Des nouvelles de mon supermarché

Trois ou quatre jeunes gens dans l'allée centrale, au niveau du rayon animalerie. L'un en revient et annonce aux autres, éberlué:
— Dis donc, il existe de la nourriture bio pour chat.

(Je ne l'ai pas trouvée.) Les rayons ont été déplacés, les rayons chats et chiens ne sont plus dans la même allée. En revanche, le rayon chat est en face de celui "nourriture pour oiseaux".

Des nouvelles de Notre-Dame

Les cloches ont disparu de la nef ce matin. Dommage, j'aimais leur présence chaleureuse, leur lumière douce.

Nous sommes désormais une soixantaine à suivre la messe de huit heures. Est-ce le départ de Benoît XVI, le Carême? Il y a trois fois plus de monde qu'en octobre, les habitués et les autres (j'ai une question du type "lumière dans le frigo": les habitués sont-ils là les autres jours aussi ou seulement le vendredi?)
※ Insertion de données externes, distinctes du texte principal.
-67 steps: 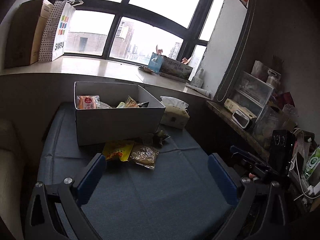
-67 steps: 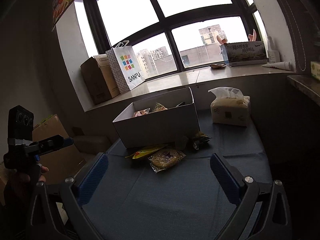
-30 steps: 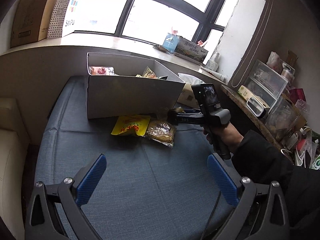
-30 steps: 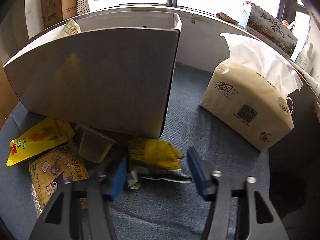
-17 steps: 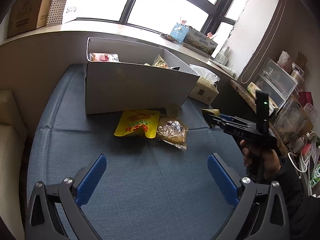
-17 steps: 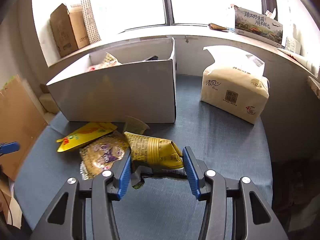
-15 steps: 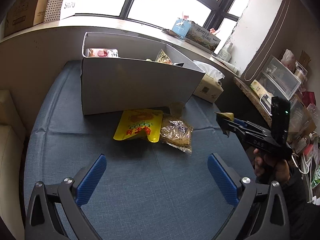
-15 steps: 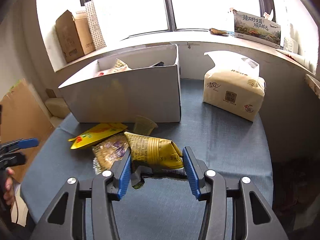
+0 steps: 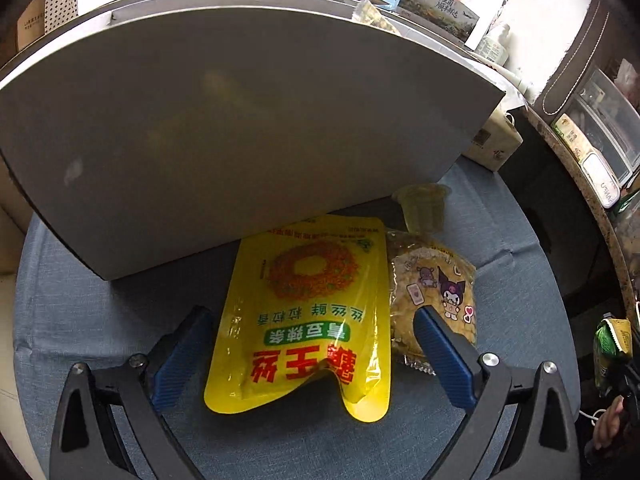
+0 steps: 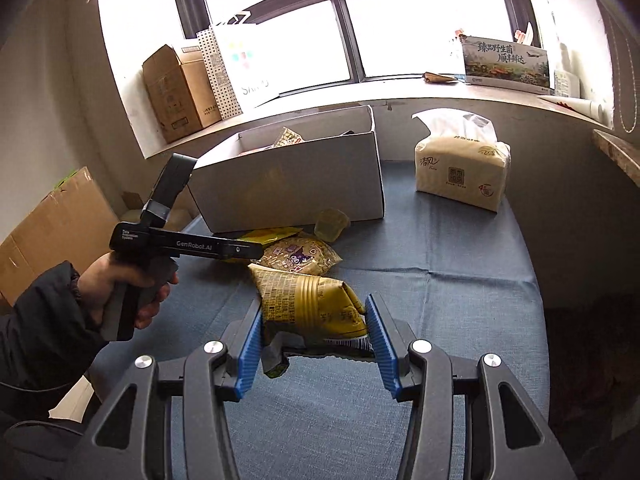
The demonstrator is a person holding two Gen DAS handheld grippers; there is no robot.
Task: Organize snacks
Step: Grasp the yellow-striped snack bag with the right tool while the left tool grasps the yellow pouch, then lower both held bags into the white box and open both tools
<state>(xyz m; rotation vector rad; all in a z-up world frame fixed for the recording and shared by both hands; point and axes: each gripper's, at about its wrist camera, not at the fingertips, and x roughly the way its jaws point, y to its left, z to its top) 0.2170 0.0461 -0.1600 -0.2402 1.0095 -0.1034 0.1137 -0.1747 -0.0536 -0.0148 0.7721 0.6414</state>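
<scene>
My left gripper (image 9: 316, 356) is open, its blue fingers on either side of a yellow snack pouch (image 9: 304, 308) that lies on the blue cloth in front of the white box (image 9: 224, 128). A clear cartoon-print bag (image 9: 436, 288) lies touching the pouch's right side, with a small jelly cup (image 9: 424, 208) behind it. My right gripper (image 10: 314, 340) is shut on an olive-yellow snack packet (image 10: 308, 300), held above the cloth. The left gripper also shows in the right wrist view (image 10: 248, 251), low over the pouch (image 10: 264, 235) and cartoon bag (image 10: 300, 256).
The white box (image 10: 296, 180) holds several snacks. A tissue pack (image 10: 460, 168) stands right of it. Cardboard boxes (image 10: 176, 88) and a shopping bag sit on the window sill. A shelf with clutter (image 9: 592, 140) runs along the right.
My left gripper has dropped forward and down to straddle the yellow pouch. My right gripper has pulled back and up, still holding the olive-yellow packet.
</scene>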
Une grande bannière représentant Benoît XVI et proclamant "Deo Gracias" a remplacé celle qui annonçait l'entrée en carême au niveau de la Vierge du pilier.

J'ai ébouillanté mon livre avec l'eau du thé. J'ai honte, il était neuf quand je l'avais emprunté à la bibliothèque.

Ce soir, c'est les vacances. Pas pour moi, pour les enfants, mais je les vois arriver avec soulagement (les vacances, pas les enfants), la contrainte des horaires imposés disparaît.